Indicator Management: Use the dashboard for individual coaching meetings, focusing on the recovery of salespeople with the largest target gaps.
Product Mix Optimization: Encourage the combined sale of core products (Excel/Power BI) with specific niches (VBA/Python) to increase the average ticket size.
Data source
A fictitious (simulated) transactional database, developed to represent a real-world scenario of commercial operations. The dataset comprises sales records from 2019 to 2021, containing detailed information on consultants, product categories (Excel, Power BI, Python, VBA), clients, regions, and unit value metrics versus established targets.
Book Inventory

Context
This project arose from the need to organize and catalog a personal collection of over 300 literary works. The lack of a centralized record made it difficult to control investments, identify gaps by literary genre, and track reading status. The goal was to transform a static list of books into a dynamic and visual collection management tool.
Project Objective
The central objective was to develop a Business Intelligence solution applied to the management of personal libraries. The main focus was to create an environment where the user could monitor, in real time, the total value invested in the collection, the average quality of the works (through evaluations), the historical growth of the collection, and the demographic distribution of the books (languages and categories).
Key Analytics
Inventory and Investment Management: Monitoring of the total volume of books and the financial capital allocated to the collection, including average investment metrics per work.
Distribution by Genre and Language: Identification of the predominance of genres (Romance and Spiritualism) and the linguistic diversity of the collection, highlighting works in Portuguese and English.
Quality Ranking (Best Rated): Consolidated visualization of the works with the highest assigned ratings, allowing for quick identification of the "Shelf Elite".
Historical and Seasonal Analysis: Line graph demonstrating the evolution of acquisitions over the decades, allowing for understanding of the peaks in collection growth (especially between 2010 and 2014).
Reading Status: Donut chart to track reading progress, differentiating between books read, in progress, and unread.
Tool used
Technology: Developed entirely in Microsoft Excel, using Power Query for data cleaning and structuring (ETL), PivotTables for modeling metrics, and native visualization elements (Shapes, Cards, and Charts) for the final interface.
Project highlights
The project utilizes a UI/UX design focused on "Dark Mode" dashboards, optimizing readability and visual hierarchy. Furthermore, it implements object grouping and grid alignment techniques to ensure layout integrity and ease of navigation.
Conclusion
Collection Profile: It was found that the "Novel" genre is the main pillar of the collection, representing almost 40% of the works.
Investment: The collection has a market value exceeding R$ 11,000.00, with rare works (such as Eustáquio) reaching significant individual values.
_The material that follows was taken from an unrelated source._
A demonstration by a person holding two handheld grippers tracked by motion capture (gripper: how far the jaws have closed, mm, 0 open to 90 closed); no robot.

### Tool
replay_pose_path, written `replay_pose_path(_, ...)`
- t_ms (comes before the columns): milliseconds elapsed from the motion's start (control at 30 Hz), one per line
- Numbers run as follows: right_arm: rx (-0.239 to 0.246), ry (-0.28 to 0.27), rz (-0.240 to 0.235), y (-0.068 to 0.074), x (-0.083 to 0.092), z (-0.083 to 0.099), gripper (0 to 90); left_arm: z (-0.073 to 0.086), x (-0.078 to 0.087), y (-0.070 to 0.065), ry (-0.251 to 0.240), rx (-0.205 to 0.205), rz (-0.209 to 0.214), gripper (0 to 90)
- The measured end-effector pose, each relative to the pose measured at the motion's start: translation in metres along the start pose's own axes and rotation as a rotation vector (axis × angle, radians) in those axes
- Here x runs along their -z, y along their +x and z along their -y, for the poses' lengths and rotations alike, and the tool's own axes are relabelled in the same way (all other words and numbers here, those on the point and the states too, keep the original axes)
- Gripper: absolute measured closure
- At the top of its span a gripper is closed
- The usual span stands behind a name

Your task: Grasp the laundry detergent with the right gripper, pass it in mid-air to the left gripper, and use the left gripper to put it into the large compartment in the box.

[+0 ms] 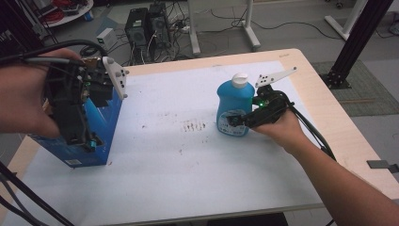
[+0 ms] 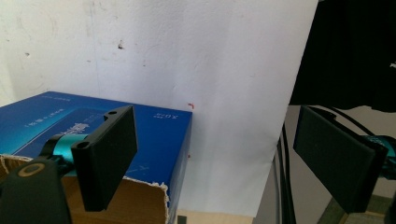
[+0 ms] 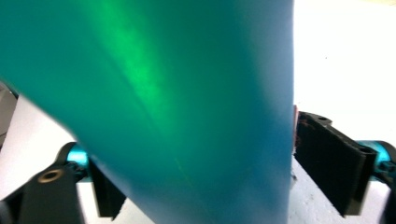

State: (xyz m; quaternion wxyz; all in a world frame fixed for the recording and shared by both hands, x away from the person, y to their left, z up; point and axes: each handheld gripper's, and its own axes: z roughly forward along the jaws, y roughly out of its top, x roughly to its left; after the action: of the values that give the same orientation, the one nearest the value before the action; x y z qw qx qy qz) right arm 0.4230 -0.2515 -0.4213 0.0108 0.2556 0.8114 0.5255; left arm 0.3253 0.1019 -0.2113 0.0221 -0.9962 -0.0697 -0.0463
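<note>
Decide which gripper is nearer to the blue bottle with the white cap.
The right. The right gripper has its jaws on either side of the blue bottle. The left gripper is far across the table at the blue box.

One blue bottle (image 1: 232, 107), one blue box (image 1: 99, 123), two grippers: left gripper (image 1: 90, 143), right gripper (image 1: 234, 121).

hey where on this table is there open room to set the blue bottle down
The widest bare patch is the white mat between the blue cardboard box and the blue plastic bottle with a white cap, running to the near edge. It is crowded at the box under the left gripper and round the right gripper.
</note>
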Motion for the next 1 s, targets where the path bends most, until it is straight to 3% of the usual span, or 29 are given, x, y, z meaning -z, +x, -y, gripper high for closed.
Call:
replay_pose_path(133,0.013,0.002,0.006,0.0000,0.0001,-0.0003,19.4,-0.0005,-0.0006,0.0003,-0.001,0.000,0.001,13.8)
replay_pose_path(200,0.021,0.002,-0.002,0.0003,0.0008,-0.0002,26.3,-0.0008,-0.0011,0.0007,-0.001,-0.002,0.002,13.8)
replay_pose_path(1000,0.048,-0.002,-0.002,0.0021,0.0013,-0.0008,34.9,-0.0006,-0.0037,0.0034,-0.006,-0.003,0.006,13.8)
Reading Progress: The dashboard indicates that approximately 48% of the collection has already been completed, signaling an opportunity to focus on works with "Unread" status.
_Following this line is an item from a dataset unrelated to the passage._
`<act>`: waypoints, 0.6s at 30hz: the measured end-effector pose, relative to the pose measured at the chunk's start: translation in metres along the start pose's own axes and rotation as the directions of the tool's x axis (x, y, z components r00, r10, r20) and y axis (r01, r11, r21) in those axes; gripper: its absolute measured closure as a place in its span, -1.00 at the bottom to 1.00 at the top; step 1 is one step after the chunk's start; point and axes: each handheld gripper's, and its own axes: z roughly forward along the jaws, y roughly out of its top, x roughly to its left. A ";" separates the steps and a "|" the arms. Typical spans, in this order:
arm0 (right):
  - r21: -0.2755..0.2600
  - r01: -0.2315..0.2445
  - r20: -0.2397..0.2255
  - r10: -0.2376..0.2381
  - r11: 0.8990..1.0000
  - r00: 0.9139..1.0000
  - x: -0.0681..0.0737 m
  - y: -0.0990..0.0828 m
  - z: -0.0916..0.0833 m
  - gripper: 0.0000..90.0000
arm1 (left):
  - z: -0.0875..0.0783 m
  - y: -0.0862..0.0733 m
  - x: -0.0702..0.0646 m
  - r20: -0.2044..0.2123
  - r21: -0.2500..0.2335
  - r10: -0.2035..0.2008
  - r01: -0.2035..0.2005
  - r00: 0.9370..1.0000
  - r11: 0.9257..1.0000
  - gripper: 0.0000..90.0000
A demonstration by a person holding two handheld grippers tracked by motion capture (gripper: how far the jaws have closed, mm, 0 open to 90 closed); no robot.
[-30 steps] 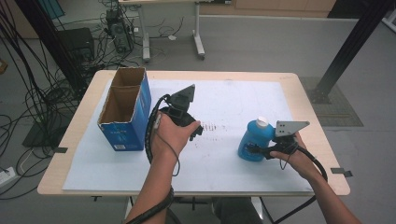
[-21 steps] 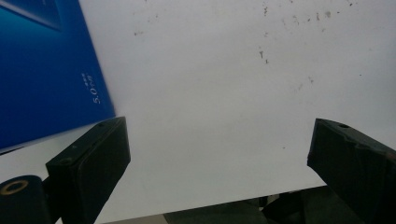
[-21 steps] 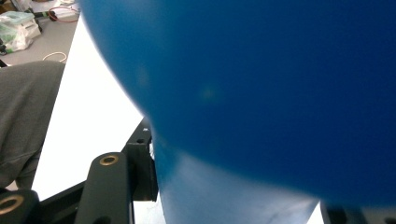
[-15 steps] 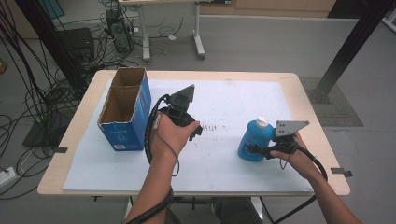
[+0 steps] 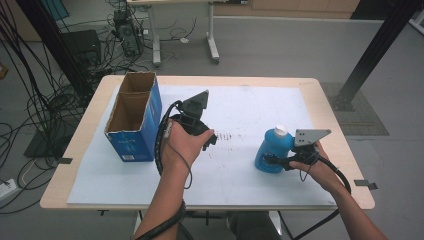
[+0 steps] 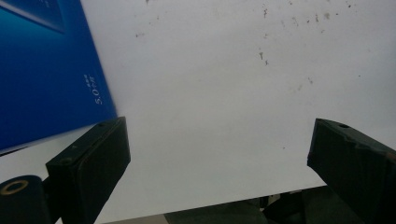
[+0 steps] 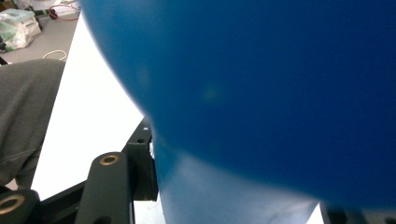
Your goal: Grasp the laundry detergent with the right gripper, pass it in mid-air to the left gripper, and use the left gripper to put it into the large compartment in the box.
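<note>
The right gripper was clamped on the lower body of the blue bottle, its jaws drawn in against the bottle's sides. In the right gripper view the blue wall pressed right up against the near jaw and spread across the space ahead of the jaws, leaving a strip of white sheet open to the left. The bottle stood upright on the white sheet, its white cap on top, toward the person's right. Behind that gripper the sheet's right edge and then the table edge lay near; ahead of its jaws the sheet ran bare toward the other hand.

The left gripper had its jaws spread wide with nothing between them. In the left gripper view, plain white sheet lay between and beyond the jaws, marked by small dark specks farther ahead. The blue side of the cardboard box stood just outside the left jaw, its lower corner near that jaw's tip; whether they touched could not be told. In the high view the box sat open-topped, lengthwise, near the table's left edge, just beside the gripper. Open room lay off the right jaw, a broad bare stretch between this gripper and the bottle, which stood well apart.
</note>
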 end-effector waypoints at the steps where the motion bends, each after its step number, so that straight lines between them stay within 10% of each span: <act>1: -0.001 -0.002 0.000 0.002 1.000 1.000 0.000 0.000 0.000 -0.08 | 0.000 0.000 0.000 0.000 0.002 0.000 0.000 1.000 1.000 -0.86; 18: 0.002 0.006 -0.003 -0.006 1.000 1.000 0.000 0.000 0.000 -0.08 | -0.001 0.000 0.000 -0.001 0.000 0.000 0.000 1.000 1.000 -0.86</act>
Longevity: The presence of classic works (such as The Divine Comedy) demonstrates the historical depth of the collection.
Recommended actions
Prioritization of Reading: Focus on works in the "Best Rated" section that are still listed as "Unread" or "Reading".
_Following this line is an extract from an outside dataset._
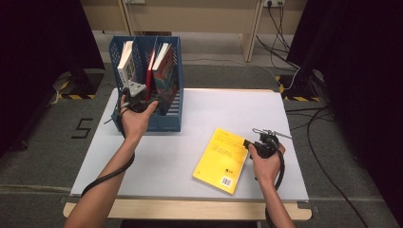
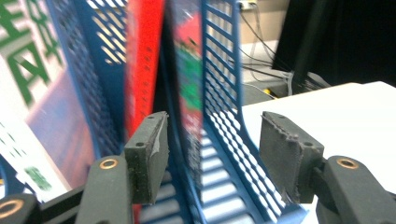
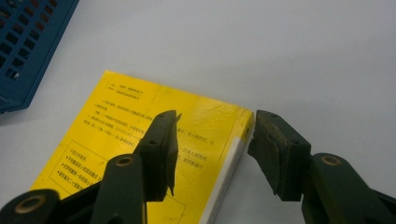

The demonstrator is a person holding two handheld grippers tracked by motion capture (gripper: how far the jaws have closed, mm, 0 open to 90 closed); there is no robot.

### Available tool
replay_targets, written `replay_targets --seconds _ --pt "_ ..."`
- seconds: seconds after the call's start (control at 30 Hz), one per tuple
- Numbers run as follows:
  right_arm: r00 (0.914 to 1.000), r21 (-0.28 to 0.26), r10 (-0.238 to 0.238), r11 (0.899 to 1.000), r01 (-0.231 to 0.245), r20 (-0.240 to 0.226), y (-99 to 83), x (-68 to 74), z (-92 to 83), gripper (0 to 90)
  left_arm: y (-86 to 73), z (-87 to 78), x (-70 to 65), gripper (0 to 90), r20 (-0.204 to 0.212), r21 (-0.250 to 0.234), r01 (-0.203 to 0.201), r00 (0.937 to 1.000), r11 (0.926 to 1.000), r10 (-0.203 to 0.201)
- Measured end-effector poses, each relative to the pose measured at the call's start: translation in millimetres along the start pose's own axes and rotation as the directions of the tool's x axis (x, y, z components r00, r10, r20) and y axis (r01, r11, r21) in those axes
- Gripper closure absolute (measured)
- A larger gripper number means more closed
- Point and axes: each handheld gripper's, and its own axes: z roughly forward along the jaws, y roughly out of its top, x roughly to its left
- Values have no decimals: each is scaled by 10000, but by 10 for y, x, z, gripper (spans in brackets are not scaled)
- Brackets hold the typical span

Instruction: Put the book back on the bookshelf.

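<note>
High view: yellow book point(image 1: 222, 160) flat on surface point(image 1: 199, 114), at 5 o'clock from blue file rack point(image 1: 168, 121); long axis runs 1 to 7 o'clock, barcode end nearest person. Right tongs point(image 1: 259, 137) at book's 2 o'clock corner. Left tongs point(image 1: 135, 90) at rack front.

Left gripper view: left tongs wide, gripping nothing; red book point(image 2: 142, 60) upright in rack ahead.

Right gripper view: right tongs point(image 3: 215, 140) wide, straddling yellow book's edge, pads not pressing.
</note>
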Motion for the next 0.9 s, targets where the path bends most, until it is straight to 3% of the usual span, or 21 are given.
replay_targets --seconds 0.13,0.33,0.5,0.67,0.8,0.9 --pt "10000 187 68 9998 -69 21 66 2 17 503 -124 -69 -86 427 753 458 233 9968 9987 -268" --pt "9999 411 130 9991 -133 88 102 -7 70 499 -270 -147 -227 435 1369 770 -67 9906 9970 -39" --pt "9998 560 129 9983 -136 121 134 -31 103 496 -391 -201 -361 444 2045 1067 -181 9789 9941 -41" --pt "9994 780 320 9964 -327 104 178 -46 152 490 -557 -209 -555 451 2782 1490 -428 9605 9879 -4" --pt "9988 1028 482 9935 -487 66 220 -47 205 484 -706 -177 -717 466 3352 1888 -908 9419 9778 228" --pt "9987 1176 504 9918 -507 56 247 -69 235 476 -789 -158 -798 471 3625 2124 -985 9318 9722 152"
Genre Balance: Consider diversification into less represented categories (such as Short Stories and Children's Books) to balance the library's mix.
Acquisition Control: Use the "Average Investment" metric to evaluate future purchases and maintain the growth of the collection within a sustainable range.
Preservation of Rare Books: Give special attention to the conservation of the "Top 5 most expensive books" identified in the dashboard.
Data source
Customized database containing detailed records of 302 works, including columns for Author, Genre, Language, Year of Publication, Purchase Price, Reading Status, and Personal Rating (Score).